The present invention has been proposed in view of the above circumstances, and includes mesh grooves symmetrically provided on each outer circumferential surface to create a plurality of wire passing spaces between opposing surfaces in the axial direction of the roll. A pair of upper and lower rolling rolls formed side by side are rotated to form every other space and every other remaining space on a diagonal line along the roll axis of the mesh of the mesh grooves. When reciprocating repeatedly in the opposite direction by a distance equivalent to one-half of moving the second wire rod guide member so as to synchronize with the movement of the every other space, and move the second wire rod guide member so as to synchronize with the movement of the remaining every other space, A plurality of wire rods are supplied from the wire rod guide members to the respective spaces, and when the intersections of the mesh grooves move between the opposing surfaces and the respective spaces overlap, the wires are The purpose of this invention relates to a method for manufacturing a wire mesh, which is characterized in that the wire mesh is bent into a mountain shape and crimped at the same time, and at this time, the wire rods are energized through the wire guide members to weld the wire rods at high frequency. The place where
Wire mesh can be manufactured automatically and continuously. It is possible to eliminate the overlap of wire rods that occurs at wire rod intersections. The power required for welding can be reduced. Another object of the present invention is to provide an improved method for manufacturing a wire mesh that can improve the strength of the wire intersections.
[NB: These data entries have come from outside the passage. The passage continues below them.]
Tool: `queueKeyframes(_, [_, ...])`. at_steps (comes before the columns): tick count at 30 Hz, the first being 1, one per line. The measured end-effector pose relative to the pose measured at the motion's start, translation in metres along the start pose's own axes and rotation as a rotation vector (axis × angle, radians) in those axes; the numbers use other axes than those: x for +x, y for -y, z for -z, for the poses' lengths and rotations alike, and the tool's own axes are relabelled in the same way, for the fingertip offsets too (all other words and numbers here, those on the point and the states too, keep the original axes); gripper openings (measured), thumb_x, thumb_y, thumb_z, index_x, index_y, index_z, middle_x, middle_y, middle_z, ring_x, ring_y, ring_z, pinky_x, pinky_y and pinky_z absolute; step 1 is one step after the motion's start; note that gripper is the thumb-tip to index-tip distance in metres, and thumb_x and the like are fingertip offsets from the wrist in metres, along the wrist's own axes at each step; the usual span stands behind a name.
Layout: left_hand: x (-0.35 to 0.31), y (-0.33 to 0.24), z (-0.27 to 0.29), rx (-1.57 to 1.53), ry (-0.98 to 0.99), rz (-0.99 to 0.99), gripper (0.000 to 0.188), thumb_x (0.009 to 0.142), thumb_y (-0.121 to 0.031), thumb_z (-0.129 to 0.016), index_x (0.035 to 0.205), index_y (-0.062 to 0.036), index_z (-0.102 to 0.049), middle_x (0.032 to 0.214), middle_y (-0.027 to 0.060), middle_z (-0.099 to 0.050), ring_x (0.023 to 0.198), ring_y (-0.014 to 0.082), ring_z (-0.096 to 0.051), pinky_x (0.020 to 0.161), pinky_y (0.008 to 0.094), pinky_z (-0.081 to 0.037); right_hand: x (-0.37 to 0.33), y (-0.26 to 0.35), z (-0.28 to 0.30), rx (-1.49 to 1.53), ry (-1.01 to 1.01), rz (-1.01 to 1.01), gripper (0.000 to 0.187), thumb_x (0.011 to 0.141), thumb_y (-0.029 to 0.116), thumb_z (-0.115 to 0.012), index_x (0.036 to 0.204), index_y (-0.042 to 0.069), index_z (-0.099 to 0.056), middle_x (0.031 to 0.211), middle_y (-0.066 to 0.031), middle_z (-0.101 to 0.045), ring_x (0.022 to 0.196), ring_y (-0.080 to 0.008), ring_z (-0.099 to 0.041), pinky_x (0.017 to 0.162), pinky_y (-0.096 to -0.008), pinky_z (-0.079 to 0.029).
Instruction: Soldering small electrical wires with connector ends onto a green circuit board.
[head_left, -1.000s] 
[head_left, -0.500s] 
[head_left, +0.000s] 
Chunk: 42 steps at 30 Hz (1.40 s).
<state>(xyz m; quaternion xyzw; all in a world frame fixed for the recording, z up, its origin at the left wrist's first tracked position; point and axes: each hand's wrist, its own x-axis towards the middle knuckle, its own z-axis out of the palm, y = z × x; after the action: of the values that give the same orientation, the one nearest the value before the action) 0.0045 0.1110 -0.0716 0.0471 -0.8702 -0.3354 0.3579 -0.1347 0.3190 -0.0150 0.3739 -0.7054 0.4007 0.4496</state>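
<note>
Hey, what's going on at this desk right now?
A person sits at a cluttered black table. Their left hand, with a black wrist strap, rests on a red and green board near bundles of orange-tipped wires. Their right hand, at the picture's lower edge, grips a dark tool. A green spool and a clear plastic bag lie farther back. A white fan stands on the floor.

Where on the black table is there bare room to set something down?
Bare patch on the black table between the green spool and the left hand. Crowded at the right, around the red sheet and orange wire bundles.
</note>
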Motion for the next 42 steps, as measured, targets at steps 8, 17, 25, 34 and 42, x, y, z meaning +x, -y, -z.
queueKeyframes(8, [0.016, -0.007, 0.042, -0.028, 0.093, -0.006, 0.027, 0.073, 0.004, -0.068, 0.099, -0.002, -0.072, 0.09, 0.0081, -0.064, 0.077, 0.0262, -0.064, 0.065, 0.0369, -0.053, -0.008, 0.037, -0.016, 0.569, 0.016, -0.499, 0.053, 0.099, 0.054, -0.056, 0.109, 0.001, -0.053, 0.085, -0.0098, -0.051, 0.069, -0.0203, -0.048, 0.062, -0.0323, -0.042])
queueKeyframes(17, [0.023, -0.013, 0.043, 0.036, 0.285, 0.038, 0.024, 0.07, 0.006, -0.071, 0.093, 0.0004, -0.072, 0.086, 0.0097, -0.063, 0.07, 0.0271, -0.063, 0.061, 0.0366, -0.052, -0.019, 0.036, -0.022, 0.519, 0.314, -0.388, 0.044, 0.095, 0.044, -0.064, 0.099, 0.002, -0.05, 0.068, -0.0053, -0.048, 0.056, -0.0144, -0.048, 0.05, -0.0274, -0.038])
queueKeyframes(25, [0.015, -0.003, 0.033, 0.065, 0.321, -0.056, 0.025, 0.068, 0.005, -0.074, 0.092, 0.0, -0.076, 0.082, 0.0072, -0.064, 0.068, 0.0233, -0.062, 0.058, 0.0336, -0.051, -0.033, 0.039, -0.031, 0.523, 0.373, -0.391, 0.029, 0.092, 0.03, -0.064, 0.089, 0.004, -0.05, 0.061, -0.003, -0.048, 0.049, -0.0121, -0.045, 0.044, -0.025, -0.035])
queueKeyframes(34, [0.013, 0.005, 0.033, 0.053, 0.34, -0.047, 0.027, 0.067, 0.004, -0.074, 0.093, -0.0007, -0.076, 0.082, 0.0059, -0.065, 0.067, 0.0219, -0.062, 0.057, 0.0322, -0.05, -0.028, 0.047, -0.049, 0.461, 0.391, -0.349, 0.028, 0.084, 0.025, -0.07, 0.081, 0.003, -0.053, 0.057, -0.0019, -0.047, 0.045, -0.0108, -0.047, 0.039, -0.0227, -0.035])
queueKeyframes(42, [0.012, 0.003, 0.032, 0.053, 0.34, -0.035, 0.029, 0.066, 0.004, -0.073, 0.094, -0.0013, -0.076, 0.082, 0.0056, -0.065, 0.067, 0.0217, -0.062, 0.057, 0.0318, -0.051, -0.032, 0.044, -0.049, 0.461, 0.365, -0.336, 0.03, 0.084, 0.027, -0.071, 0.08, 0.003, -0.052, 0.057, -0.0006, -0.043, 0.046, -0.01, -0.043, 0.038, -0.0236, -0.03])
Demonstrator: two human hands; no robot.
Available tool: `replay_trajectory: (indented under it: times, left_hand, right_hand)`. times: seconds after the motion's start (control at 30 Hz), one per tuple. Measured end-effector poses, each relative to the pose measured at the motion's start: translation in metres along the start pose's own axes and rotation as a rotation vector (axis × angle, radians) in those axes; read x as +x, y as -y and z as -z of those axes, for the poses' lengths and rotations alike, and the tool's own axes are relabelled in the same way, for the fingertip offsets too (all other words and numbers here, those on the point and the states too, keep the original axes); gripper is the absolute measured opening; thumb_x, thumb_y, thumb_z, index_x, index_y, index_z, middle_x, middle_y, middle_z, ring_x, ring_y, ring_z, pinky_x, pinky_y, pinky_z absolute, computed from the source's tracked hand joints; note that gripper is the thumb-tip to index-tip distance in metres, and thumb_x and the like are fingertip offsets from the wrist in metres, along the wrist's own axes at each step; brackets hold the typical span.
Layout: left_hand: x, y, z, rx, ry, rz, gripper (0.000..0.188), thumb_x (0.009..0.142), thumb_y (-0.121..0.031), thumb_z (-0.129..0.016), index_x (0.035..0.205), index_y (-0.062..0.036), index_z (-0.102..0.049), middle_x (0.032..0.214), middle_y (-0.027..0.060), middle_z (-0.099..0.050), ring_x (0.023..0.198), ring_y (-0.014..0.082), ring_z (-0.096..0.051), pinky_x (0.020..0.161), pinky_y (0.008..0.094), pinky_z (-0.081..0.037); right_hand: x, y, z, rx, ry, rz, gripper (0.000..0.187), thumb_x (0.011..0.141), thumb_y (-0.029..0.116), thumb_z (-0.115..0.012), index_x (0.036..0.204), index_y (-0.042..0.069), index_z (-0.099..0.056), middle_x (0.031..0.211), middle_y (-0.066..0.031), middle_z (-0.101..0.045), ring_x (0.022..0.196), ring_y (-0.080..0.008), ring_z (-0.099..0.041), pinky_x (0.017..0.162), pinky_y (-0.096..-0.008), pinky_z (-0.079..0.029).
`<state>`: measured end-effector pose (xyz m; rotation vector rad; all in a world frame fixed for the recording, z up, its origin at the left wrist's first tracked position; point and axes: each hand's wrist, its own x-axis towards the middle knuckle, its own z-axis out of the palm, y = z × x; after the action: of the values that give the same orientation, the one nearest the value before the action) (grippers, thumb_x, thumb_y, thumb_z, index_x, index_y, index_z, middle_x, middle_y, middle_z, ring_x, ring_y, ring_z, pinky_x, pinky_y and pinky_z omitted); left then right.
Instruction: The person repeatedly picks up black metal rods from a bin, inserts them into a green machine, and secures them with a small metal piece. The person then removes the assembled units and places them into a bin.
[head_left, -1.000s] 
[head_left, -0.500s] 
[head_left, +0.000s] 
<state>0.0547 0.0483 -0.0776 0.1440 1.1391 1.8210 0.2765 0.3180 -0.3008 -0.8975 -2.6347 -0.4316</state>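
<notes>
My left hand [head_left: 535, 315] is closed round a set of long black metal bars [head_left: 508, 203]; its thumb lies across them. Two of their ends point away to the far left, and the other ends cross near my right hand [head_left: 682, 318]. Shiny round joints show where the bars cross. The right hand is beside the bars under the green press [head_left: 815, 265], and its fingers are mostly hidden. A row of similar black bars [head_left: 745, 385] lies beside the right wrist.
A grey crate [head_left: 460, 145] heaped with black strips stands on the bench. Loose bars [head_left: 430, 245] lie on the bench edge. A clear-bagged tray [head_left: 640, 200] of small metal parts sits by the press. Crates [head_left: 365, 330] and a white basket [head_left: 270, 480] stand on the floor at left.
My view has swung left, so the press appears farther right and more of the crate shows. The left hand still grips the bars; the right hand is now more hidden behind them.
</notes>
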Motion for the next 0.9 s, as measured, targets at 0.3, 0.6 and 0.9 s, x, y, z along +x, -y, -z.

Next, the present invention will be explained with reference to the embodiment shown in the drawings. In Fig. 1, 1 and 2 are a pair of upper and lower rolling rolls,
Mesh grooves 3 are symmetrically provided on each outer peripheral surface. The mesh grooves 3 of the rolling rolls 1 and 2 are semicircular grooves formed around the helical centerline (see A in FIGS. 2 and 3). Therefore, between the opposing surfaces of the rolling rolls 1 and 2, the grooves having a semicircular cross section completely coincide to form a plurality of circular wire passing spaces 4 (see FIG. 4) in the axial direction of the rolls. It will be formed so that it is lined up with. Furthermore, when the rolling rolls 1 and 2 are rotated in the direction of the arrow in FIG. 2 of the diagonal line along the axis (see L in Figure 8)
It appears to repeatedly move back and forth in the opposite direction by a distance equivalent to 1/2 (see L ₁ in FIG. 8), and when each space 4 moves to the stroke end, the adjacent ones overlap. The cross-sectional area of the space during this polymerization is approximately twice the cross-sectional area of the wire rods 5a to 5f (see Figure 8), and the cross-sectional area of the space other than during polymerization is approximately twice that of the wire rods 5a to 5f (see Figure 8). 5f). Further, 6 in FIGS. 1 and 5 is a drive shaft for driving the rolling roll 1, 7 is a drive shaft for driving the rolling roll 2, 8 in FIG. 5 is a gear fixed to the drive shaft 6, and 9 is a drive shaft for driving the rolling roll 1. The gear meshed with the same gear 8, 11 is a bevel gear, 10 is the same gear 9 and the same bevel gear 1
1 is a bevel gear meshed with the bevel gear 11, 13 is a crankshaft integral with the bevel gear 12, and 14 and 14' are 180 degrees to the crankshaft 13.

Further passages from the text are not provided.